Anna sah neugierig zwischen den beiden hin und her. „Wir können helfen, ich und Carla. Sie lernt schnell! Und ich habe beinahe mein neues Kleid fertig, ihr wisst schon, das mit den vielen Taschen im Unterrock. Ich sag ja immer: Kleider machen Schmuggler­innen, richtig? Und ich denke, ich bin in der letzten Zeit noch größer und stärker geworden, ein echtes Pfundsmädc­hen, ich kann einiges tragen.“

Doch weder Karl noch Rosine sahen das Kind an. Stattdesse­n starrten sie einander stumm in die Augen. Nein, schien Rosine mahnend zu sagen. Doch, antwortete Karl.

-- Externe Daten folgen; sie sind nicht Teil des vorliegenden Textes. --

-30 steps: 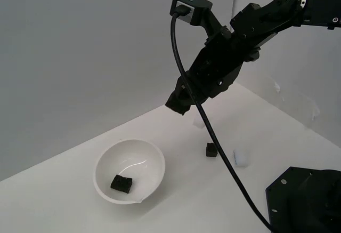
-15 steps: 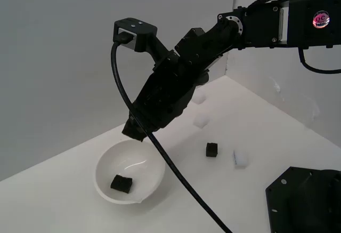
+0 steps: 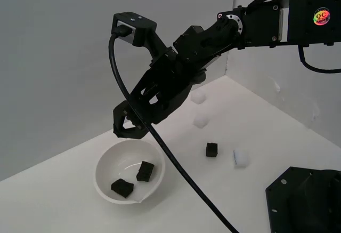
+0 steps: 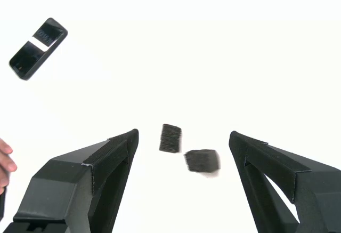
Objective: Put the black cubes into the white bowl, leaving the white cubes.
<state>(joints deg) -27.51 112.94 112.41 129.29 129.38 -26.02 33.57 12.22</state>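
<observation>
Gripper (image 3: 127,126) hangs just above white bowl (image 3: 106,165) rim, jaws spread wide, nothing between them (wrist view confirms). 2 black cubes in bowl: one (image 3: 122,186) lying low, other (image 3: 145,170) tilted vs. inner wall, maybe not settled. 3rd black cube (image 3: 211,149) on table, apart from bowl. White cubes (image 3: 240,158) (image 3: 201,120) (image 3: 198,97) on table near it. Est. 2/3 done; 1 pick + drop left.

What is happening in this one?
The single arm's gripper hangs open over the white bowl. Two black cubes lie in the bowl; a third black cube sits on the table among three white cubes, so one pickup appears to remain.
</observation>
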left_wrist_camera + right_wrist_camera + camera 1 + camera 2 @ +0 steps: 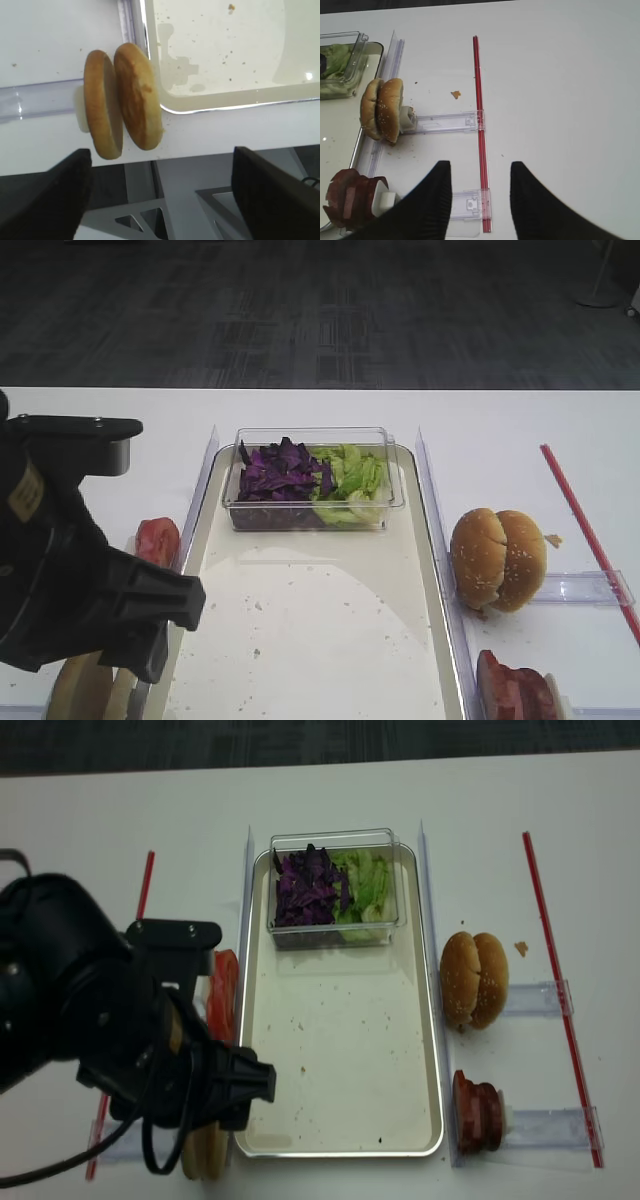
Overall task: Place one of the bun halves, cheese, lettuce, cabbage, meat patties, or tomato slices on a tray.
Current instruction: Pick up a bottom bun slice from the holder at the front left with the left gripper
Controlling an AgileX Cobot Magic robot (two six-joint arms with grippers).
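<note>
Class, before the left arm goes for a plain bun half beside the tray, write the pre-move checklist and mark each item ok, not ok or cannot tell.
1. Left gripper open, nothing between its fingers: ok.
2. Two flat seedless bun halves standing on edge ahead of it, in reach: ok.
3. Gripper lined up on one half only: not ok, both sit left of its centre.
4. Long cream tray with shiny metal rim has bare floor: ok.
5. Clear plastic box of purple cabbage and green lettuce kept to the far end: ok.
6. Right gripper open, away from tray: ok.
</note>
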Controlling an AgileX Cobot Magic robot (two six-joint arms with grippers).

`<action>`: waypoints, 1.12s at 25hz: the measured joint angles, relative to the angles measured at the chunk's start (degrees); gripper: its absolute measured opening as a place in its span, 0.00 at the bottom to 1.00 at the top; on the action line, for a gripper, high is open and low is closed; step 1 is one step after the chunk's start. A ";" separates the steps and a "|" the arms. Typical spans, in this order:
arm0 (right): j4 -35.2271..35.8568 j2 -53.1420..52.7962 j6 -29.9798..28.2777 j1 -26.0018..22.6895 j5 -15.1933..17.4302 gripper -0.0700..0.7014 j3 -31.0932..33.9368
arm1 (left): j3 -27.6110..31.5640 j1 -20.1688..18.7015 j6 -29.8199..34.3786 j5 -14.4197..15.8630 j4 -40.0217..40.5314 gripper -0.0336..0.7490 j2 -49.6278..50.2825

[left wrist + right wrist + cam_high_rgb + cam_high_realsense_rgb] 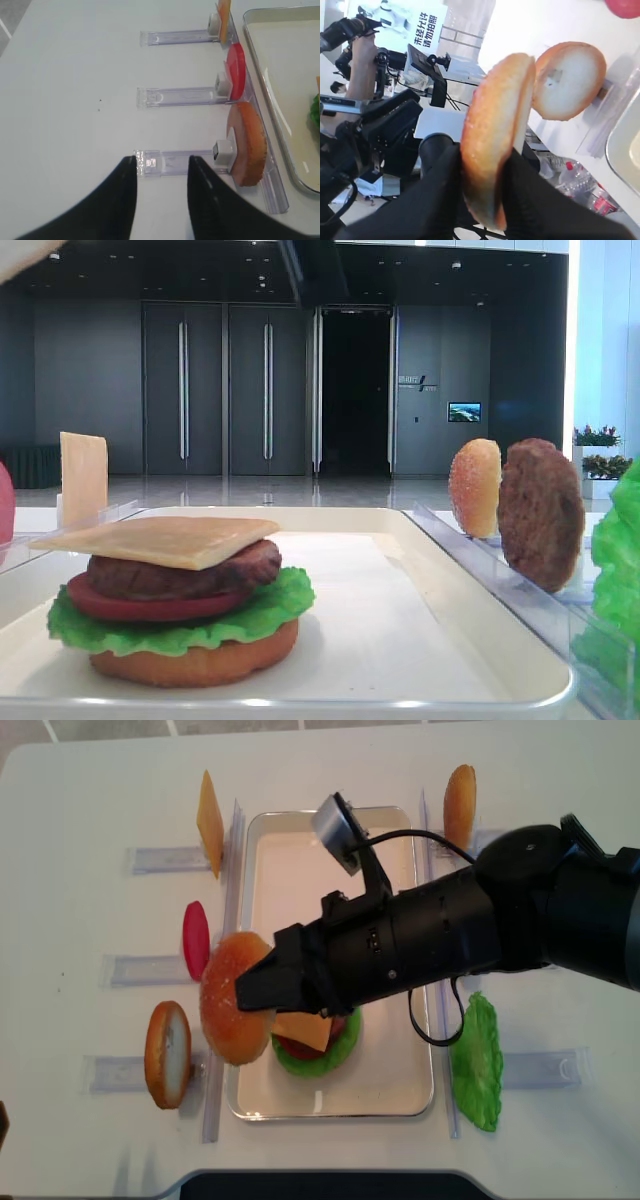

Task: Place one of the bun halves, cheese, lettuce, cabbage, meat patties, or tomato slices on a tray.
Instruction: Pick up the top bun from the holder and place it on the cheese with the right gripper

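My right gripper (487, 165) is pinching a domed golden-tan toy bun top (495, 135) between its black fingers (437, 190), held on edge. From overhead, that bun top (235, 998) hangs over the left rim of the large white rectangular tray (290, 870), with the right arm reaching across the middle from the right.

On the tray sits a partly built burger: a flat orange-brown bun base (195, 660), a bright green ruffled lettuce leaf (180, 625), a smooth red tomato slice (150, 605), a dark reddish-brown meat patty (180, 575) and a thin square pale yellow-orange cheese slice (160, 540) on top, tilted.

My left gripper (161, 172) is spread, its black fingers (125, 200) holding nothing, hovering over the white bench (70, 100) at the end of a clear plastic slotted rack (170, 162). That rack holds another bun half (247, 145) upright; the next rack holds a red tomato disc (236, 70), the farthest one an orange cheese slice (223, 12).

On the right of the tray, racks hold a sesame bun top (475, 485) and a second meat patty (540, 510) upright, with a second green lettuce leaf (477, 1065) nearer.

Behind the bench, the right wrist view shows a white sign (422, 22) with Chinese characters I cannot make out.
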 joint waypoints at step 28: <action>2.44 12.06 -7.36 -7.72 6.77 0.37 2.07 | 0.00 0.00 0.00 0.00 0.02 0.38 0.00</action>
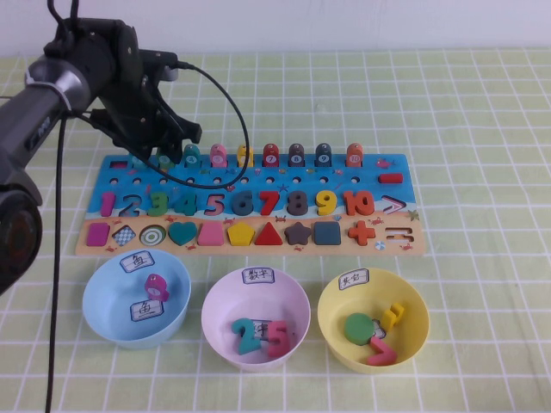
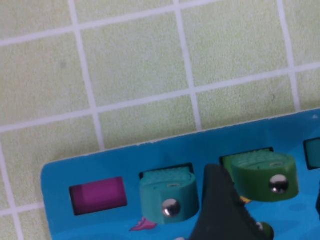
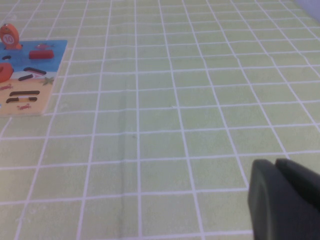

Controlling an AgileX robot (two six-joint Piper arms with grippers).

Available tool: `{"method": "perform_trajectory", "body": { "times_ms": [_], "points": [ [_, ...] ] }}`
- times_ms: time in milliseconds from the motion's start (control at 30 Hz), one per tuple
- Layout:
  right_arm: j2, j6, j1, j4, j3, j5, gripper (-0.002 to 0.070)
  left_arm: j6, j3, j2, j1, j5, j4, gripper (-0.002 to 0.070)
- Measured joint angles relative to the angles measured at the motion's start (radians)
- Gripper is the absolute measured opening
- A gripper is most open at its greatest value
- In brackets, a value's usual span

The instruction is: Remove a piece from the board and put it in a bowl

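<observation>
The green piece (image 2: 262,175) stands in its slot at the back left of the board (image 2: 100,220), next to a teal token (image 2: 167,195). My left gripper (image 2: 267,197) is low over it and open; one finger (image 2: 220,210) touches the piece's side, while the other shows only as a dark edge, apart from the piece. In the high view my left gripper (image 1: 164,155) covers most of the piece on the board (image 1: 258,185). The light blue bowl (image 1: 99,297) at the front left holds a pink token (image 1: 155,286). My right gripper (image 3: 275,162) is shut and empty over bare cloth, off the board's right end (image 3: 30,65).
A pale pink bowl (image 1: 215,297) and a yellow bowl (image 1: 415,301) with number pieces stand right of the blue one. More tokens stand along the board's back row (image 1: 296,155). The left arm's black cable (image 1: 232,112) loops over the board. An empty magenta slot (image 2: 97,195) is at the board's corner.
</observation>
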Motion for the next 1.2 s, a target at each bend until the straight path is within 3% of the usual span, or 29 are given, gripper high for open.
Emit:
{"method": "perform_trajectory", "body": {
  "times_ms": [967, 1200],
  "points": [
    [0.000, 0.000, 0.000, 0.000, 0.000, 0.000, -0.0017, -0.002, 0.000, 0.002, 0.000, -0.010, -0.018, 0.0349],
    [0.000, 0.000, 0.000, 0.000, 0.000, 0.000, -0.0017, -0.002, 0.000, 0.002, 0.000, -0.019, -0.018, 0.0295]
  ]
}}
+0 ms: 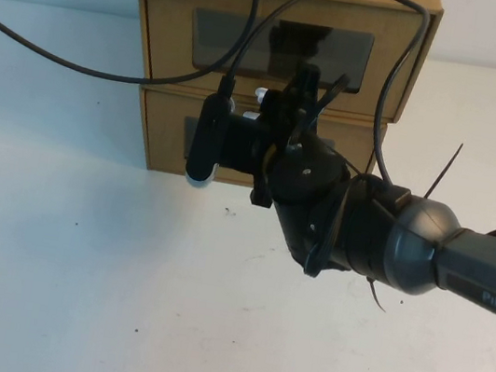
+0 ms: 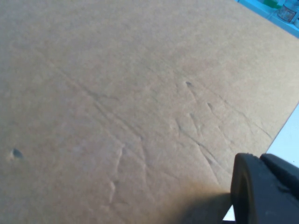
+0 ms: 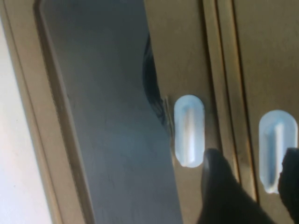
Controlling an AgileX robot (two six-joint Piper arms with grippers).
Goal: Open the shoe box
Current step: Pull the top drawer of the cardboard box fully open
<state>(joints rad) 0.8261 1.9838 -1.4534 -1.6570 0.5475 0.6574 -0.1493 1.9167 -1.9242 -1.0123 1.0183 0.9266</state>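
two stacked shoe boxes stand at the table's far edge, with two pale handles on their fronts. right hand reaches level, spread astride one handle, unclenched. left hand hovers over the top box, grip unclear.

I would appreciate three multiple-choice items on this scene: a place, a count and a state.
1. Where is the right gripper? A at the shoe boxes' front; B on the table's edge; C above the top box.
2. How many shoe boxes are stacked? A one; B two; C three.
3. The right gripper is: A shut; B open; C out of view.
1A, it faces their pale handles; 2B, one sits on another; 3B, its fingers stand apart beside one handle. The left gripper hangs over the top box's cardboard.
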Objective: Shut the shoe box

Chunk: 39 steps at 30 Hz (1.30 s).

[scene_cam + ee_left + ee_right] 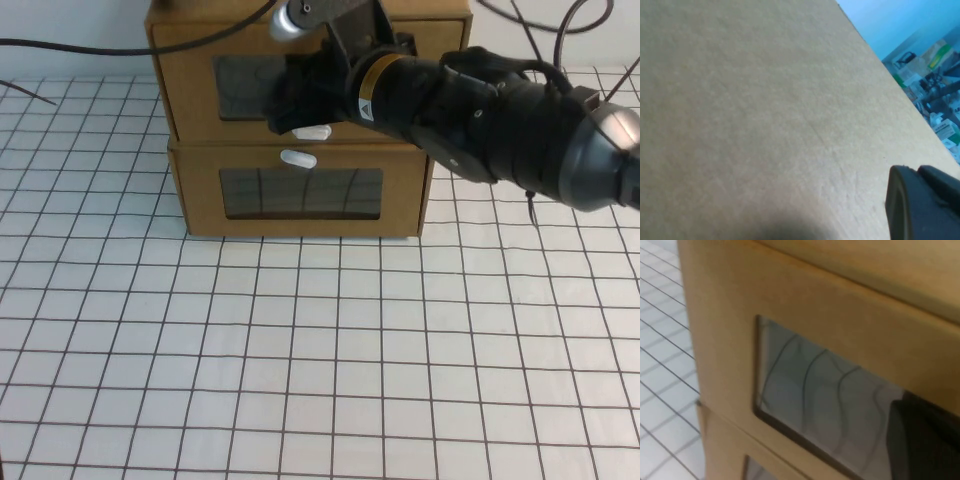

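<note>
Shoe box (250, 85) sitting on top of a like cardboard box (300, 195) at the far edge of the table (300, 380). Right gripper (290, 105) pressing against its windowed front, just above the white tab (312, 132) — finger state not discernible. Left gripper (922, 205) lying close against plain cardboard, finger state likewise not discernible — pushing best kept square and centred, avoiding skewing the drawer

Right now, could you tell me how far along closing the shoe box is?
Nearly done, it seems: the shoe box, the upper of two stacked boxes, looks pushed in, its front set back from the lower box. In hand: the right gripper is at its window, by the white tab. Left: confirming it is flush and withdrawing. The left gripper faces plain cardboard.
</note>
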Each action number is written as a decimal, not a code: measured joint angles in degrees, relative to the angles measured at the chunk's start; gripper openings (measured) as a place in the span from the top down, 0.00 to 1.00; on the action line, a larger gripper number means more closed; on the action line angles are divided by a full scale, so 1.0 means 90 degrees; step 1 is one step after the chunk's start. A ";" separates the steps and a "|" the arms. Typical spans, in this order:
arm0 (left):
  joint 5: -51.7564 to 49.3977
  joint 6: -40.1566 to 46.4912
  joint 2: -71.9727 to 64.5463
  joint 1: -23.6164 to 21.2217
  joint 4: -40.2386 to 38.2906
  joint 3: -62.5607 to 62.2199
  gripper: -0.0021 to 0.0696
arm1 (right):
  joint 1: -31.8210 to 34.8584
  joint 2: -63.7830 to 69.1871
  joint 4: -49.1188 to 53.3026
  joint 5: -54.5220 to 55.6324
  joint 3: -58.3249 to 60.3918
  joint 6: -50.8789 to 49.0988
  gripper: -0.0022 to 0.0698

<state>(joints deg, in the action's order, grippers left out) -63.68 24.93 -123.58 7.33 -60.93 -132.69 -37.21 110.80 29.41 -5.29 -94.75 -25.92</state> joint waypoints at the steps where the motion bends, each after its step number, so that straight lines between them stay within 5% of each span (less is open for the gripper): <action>1: -0.0013 0.0089 0.0000 -0.0022 -0.0083 0.0000 0.98 | 0.0000 -0.0074 0.0000 -0.0187 0.0000 0.0000 0.99; 8: -0.0068 0.0864 0.0276 -0.0116 -0.0527 -0.0013 0.98 | -0.0380 -0.0559 -0.0037 -0.1513 -0.0004 0.1115 0.99; 20: -0.0854 0.0961 0.1668 -0.0194 0.0635 -0.0053 0.98 | -0.0846 -0.1681 -0.0119 -0.3098 -0.0014 0.2614 0.99; 30: -0.0942 0.0752 0.3280 -0.0314 0.1418 0.0719 0.98 | -0.0100 -0.3064 -0.0156 -0.3966 0.0150 0.3128 0.99; 39: -0.0667 0.1218 0.5887 -0.0314 0.2146 0.3866 0.98 | 0.1071 -0.5398 -0.0780 -0.2620 0.2786 0.3161 0.99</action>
<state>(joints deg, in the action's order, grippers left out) -69.68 35.89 -70.60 4.50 -41.62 -97.90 -27.57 62.22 22.39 -28.87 -69.68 2.54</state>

„Wenn ich all meine Taschen vollstopfe, kann ich bestimmt einen Gutteil nach Hause schmuggeln“, plapperte Anna munter weiter. Dann runzelte sie die Stirn und schien angestreng­t nachzudenk­en. „Drei Fuder Puderzucke­r und anderthalb Fuder Zimt – wie viel ist denn das?“

Karl wiegte den Kopf. „Schätzungs­weise … viereinhal­b große Wagenladun­gen.“

Jetzt riss Anna die Augen auf. „Oh“, sagte sie. „Ja. Oh“, knurrte Rosine. Und an Karl gewandt fuhr sie fort: „Du müsstest mit einem Wagen jeweils ein ganzes Fuder durch das Tor schmuggeln – und das sechs Mal! Du hast noch nicht mal einen Karren, der groß genug ist. Das kannst du nicht schaffen!“Er schmunzelt­e und stemmte die Hände in die Hüfte. „Doch, Großmutter. Ich denke, das kann ich.“

5. Kapitel

Als Josephine und Fritz vom Grasbrook nach Hause kamen, war es für ihre Verhältnis­se schon spät. Normalerwe­ise hätten sie längst in ihren Betten gelegen.